ASSIGNED TASK - Reproduce each line below with no alterations.

DATASET EXCERPT -
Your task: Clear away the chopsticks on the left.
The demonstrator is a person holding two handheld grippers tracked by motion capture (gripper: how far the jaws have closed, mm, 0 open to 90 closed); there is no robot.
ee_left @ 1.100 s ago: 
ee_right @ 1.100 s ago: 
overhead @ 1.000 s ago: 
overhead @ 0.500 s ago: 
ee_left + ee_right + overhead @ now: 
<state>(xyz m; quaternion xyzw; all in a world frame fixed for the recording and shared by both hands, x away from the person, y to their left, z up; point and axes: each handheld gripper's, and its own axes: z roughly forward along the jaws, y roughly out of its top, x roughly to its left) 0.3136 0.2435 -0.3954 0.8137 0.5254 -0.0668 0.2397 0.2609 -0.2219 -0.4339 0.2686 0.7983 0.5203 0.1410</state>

EXPECTED OUTPUT -
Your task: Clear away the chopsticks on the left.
The demonstrator is a person holding two handheld grippers tracked by motion capture (gripper: how far the jaws have closed, mm, 0 open to 90 closed); there is no robot.
ee_left @ 1.100 s ago: 
ee_right @ 1.100 s ago: 
overhead @ 1.000 s ago: 
overhead @ 0.500 s ago: 
ee_left + ee_right + overhead @ now: 
<state>(xyz m; quaternion xyzw; all in a world frame fixed for the recording and shared by both hands, x away from the person, y to their left, z up; point and axes: each handheld gripper's, and its own axes: z roughly forward along the jaws, y roughly out of its top, x roughly to its left) 0.3136 0.2435 -0.3954 0.8137 0.5254 -0.0668 0.2397 0.2609 -0.2219 -0.4339 0.2686 0.7983 0.5203 0.1410</state>

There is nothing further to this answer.